* _PROBLEM DETAILS_:
Search the data for lines holding the word "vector". State how many there are, and nothing else.

* _DATA UNDER STUDY_:
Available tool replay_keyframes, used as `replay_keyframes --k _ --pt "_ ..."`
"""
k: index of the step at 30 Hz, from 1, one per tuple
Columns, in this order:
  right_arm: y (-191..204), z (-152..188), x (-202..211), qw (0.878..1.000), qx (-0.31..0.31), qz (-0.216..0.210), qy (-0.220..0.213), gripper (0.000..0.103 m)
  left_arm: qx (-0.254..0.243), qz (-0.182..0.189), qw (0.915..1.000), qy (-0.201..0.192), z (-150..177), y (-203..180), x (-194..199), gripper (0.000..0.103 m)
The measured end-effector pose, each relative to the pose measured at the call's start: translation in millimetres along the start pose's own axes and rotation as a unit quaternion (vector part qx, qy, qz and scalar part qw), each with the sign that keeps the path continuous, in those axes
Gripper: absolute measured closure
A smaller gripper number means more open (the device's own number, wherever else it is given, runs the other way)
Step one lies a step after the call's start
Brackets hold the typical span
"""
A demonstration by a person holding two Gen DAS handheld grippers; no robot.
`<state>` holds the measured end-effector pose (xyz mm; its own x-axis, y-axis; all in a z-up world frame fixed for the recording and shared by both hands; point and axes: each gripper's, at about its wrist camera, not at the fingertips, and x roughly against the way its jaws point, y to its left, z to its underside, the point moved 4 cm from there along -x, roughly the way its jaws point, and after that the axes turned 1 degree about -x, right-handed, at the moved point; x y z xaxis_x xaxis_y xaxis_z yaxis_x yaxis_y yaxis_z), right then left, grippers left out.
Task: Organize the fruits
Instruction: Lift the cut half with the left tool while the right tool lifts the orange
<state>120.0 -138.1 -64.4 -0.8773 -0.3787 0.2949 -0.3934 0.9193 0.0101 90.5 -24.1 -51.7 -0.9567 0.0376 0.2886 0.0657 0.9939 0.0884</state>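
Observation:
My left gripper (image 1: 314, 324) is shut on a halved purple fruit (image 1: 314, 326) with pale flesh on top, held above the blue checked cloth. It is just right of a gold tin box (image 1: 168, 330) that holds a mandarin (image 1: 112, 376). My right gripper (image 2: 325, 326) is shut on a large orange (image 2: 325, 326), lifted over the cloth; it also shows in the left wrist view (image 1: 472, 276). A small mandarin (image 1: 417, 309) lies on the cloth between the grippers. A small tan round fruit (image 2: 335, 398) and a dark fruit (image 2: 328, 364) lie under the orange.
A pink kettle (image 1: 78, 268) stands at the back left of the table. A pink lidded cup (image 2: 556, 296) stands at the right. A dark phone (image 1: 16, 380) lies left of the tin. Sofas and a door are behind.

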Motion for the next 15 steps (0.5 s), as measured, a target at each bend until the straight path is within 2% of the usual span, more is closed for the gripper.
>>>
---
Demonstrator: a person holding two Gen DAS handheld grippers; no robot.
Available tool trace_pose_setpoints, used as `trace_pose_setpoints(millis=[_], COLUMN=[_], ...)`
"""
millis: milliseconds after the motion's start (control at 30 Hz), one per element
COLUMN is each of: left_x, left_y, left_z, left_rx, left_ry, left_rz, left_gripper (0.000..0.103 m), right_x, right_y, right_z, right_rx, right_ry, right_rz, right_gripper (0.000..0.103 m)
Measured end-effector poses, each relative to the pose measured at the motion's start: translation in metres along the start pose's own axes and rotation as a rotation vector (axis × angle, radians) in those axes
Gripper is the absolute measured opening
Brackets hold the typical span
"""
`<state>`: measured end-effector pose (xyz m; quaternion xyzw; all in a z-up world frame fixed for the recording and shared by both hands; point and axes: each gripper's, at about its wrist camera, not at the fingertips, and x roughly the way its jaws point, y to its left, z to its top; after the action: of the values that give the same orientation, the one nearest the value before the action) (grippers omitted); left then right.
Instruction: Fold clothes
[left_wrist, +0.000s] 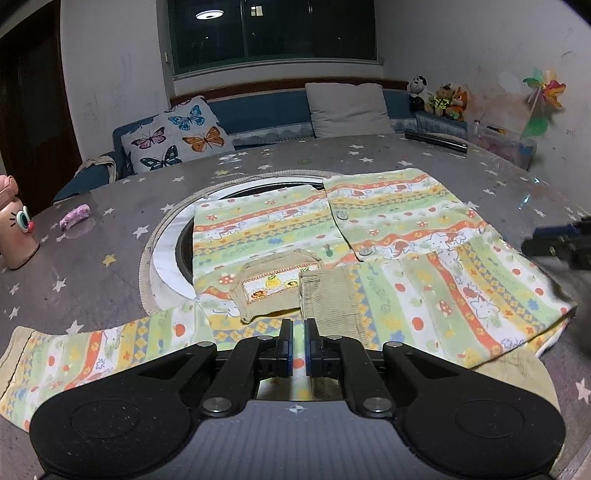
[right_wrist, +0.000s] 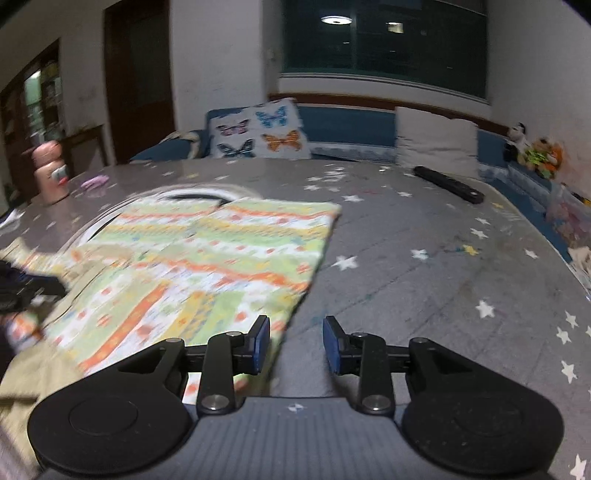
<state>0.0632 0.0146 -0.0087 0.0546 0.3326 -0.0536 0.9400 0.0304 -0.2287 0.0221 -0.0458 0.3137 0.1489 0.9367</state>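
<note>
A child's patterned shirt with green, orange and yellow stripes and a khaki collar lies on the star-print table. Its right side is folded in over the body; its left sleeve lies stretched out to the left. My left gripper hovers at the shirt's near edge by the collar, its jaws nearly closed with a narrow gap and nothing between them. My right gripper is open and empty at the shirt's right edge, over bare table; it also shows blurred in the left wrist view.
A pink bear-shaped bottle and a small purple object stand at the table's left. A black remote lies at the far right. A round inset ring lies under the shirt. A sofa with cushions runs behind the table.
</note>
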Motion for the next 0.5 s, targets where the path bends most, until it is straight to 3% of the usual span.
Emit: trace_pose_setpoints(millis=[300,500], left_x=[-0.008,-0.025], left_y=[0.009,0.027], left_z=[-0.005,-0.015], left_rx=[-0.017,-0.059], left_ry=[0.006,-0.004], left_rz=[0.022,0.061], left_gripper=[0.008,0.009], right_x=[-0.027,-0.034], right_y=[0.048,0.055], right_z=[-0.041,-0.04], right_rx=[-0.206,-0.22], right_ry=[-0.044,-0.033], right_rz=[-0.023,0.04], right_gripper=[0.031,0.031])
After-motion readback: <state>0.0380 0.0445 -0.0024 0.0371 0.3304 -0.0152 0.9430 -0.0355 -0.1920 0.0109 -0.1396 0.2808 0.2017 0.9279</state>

* _RESPONSE FOR THIS EXERCISE_:
2